All website support begins with a submitted Client Support Request through Sland Studios' support form. This ensures requests are properly documented, reviewed, and routed to the right members of our team.

When submitting a request, we establish urgency, if its a web server or website content request, along with all pertinent details.

Once a request is submitted, you will receive an automated confirmation acknowledging receipt, and then a real member of our team will follow up within the applicable response window to review the request and outline next steps.

Because websites are complex systems, not all requests can be fully understood or classified at the moment they are submitted.
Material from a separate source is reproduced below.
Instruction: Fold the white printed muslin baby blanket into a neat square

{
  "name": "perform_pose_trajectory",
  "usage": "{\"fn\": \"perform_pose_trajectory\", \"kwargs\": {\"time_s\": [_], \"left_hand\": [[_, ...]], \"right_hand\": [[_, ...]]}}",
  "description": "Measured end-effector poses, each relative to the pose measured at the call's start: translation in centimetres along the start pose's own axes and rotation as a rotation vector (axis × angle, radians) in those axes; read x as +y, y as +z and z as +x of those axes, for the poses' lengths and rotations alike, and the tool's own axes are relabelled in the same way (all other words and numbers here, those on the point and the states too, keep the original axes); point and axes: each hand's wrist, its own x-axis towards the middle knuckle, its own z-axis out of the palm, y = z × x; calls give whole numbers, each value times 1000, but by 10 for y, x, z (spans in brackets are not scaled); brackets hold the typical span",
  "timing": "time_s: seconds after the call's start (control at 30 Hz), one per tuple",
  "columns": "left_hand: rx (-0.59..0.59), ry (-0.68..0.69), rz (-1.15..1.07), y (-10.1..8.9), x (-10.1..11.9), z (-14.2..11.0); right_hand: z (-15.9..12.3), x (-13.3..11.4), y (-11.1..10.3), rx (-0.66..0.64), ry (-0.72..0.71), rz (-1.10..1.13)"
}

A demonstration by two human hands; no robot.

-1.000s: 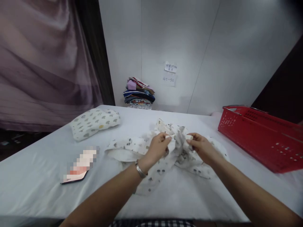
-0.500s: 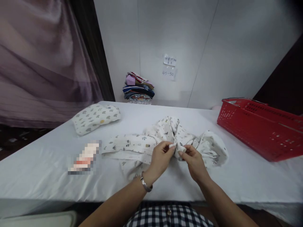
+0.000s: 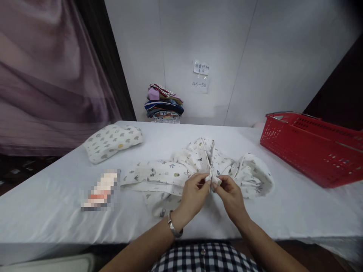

Some requests can be actioned quickly, while others require additional context or investigation before work can proceed.

Details, details, details!

The more clearly a request is described, the faster we can understand and action it. Providing clear context, screenshots, examples, and relevant details helps us avoid unnecessary back-and-forth and move work forward efficiently.

After reviewing a request, we will:

Provide a status update

Within response time window

Request additional info

Content, access, clarification, as needed

Quote and timeline

Estimated billable efforts and time to completion Where applicable

Confirm completion

Once the support request has been completed

This process allows us to handle support requests consistently, responsibly, and with transparency, while minimizing assumptions and delays, especially during emergency situations.

Note: In some cases, the time required to investigate a solution is equal to, or greater than, the time required to simply complete the work. In the interest of efficiency, Sland may proceed directly with the work rather than producing a formal quote.

Standard Rates

Effective February 1, 2026:

Standard Hourly Rate

$150 CAD / hour

Standard rate for all ad-hoc support requests during business hours

Emergency / After-Hours Rate

$300 CAD / hour

Applies to urgent, unplanned work outside standard response windows or business hours

Emergency rates are intended to cover situations where work must be reprioritized or handled outside of normal workflows. Ad-hoc requests are facilitated per this document.

Response Times

Upon submitting a support request, you will receive an automated acknowledgement confirming receipt. A member of the Sland Studios support team (a real human) will then follow up within the applicable response window outlined below, depending on the day and time the request is submitted. Actual resolution time will vary depending on the nature and complexity of the issue.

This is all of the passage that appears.